> Exercise aim
An exact copy of all the data is required.

> Supplied material
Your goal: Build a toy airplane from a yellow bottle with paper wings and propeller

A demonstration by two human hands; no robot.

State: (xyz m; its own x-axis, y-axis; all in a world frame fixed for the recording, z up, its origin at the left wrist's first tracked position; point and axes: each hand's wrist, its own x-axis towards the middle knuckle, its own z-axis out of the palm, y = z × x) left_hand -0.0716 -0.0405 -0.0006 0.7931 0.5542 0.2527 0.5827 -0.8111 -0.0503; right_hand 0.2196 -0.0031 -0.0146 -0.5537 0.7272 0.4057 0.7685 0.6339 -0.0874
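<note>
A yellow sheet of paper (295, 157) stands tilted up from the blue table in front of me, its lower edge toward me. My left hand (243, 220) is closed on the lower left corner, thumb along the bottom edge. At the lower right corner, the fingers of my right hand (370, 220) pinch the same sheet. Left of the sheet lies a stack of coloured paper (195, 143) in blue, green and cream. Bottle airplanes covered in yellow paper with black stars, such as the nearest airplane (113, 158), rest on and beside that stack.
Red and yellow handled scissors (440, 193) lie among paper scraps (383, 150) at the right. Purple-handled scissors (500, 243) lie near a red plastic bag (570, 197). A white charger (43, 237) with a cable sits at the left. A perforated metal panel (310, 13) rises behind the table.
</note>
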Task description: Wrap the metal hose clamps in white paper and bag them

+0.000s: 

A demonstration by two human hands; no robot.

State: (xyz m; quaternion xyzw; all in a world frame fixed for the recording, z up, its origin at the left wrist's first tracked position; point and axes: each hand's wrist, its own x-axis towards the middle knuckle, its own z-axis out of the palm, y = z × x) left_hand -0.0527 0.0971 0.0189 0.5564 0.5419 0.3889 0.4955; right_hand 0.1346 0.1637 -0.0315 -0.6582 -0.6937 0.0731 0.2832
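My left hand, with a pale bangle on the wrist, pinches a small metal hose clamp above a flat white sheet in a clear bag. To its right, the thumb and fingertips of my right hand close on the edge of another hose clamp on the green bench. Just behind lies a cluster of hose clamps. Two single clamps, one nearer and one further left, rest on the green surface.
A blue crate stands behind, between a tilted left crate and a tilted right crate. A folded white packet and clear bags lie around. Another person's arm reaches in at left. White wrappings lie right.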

> Task output
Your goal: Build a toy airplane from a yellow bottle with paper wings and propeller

A demonstration by two human hands; no robot.

State: (xyz m; its own x-axis, y-axis; all in a world frame fixed for the recording, z up, its origin at the left wrist's first tracked position; point and axes: each hand's wrist, its own x-axis towards the middle knuckle, its own z-axis out of the palm, y = z × x) left_hand -0.0716 -0.0405 -0.0006 0.7931 0.5542 0.2527 0.5827 -0.8111 -0.0503; right_hand 0.2196 -0.0031 -0.0146 -0.5537 0.7272 0.4057 0.7685 0.6339 -0.0874
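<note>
A yellow sheet of paper (295, 157) stands tilted up from the blue table in front of me, its lower edge toward me. My left hand (243, 220) is closed on the lower left corner, thumb along the bottom edge. At the lower right corner, the fingers of my right hand (370, 220) pinch the same sheet. Left of the sheet lies a stack of coloured paper (195, 143) in blue, green and cream. Bottle airplanes covered in yellow paper with black stars, such as the nearest airplane (113, 158), rest on and beside that stack.
Red and yellow handled scissors (440, 193) lie among paper scraps (383, 150) at the right. Purple-handled scissors (500, 243) lie near a red plastic bag (570, 197). A white charger (43, 237) with a cable sits at the left. A perforated metal panel (310, 13) rises behind the table.
</note>
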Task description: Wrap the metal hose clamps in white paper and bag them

+0.000s: 

A demonstration by two human hands; no robot.

State: (xyz m; quaternion xyzw; all in a world frame fixed for the recording, z up, its origin at the left wrist's first tracked position; point and axes: each hand's wrist, its own x-axis towards the middle knuckle, its own z-axis out of the palm, y = z × x) left_hand -0.0527 0.0971 0.0189 0.5564 0.5419 0.3889 0.4955; right_hand 0.1346 0.1637 -0.0315 -0.6582 -0.6937 0.0731 0.2832
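My left hand, with a pale bangle on the wrist, pinches a small metal hose clamp above a flat white sheet in a clear bag. To its right, the thumb and fingertips of my right hand close on the edge of another hose clamp on the green bench. Just behind lies a cluster of hose clamps. Two single clamps, one nearer and one further left, rest on the green surface.
A blue crate stands behind, between a tilted left crate and a tilted right crate. A folded white packet and clear bags lie around. Another person's arm reaches in at left. White wrappings lie right.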

The response to this exercise is now complete.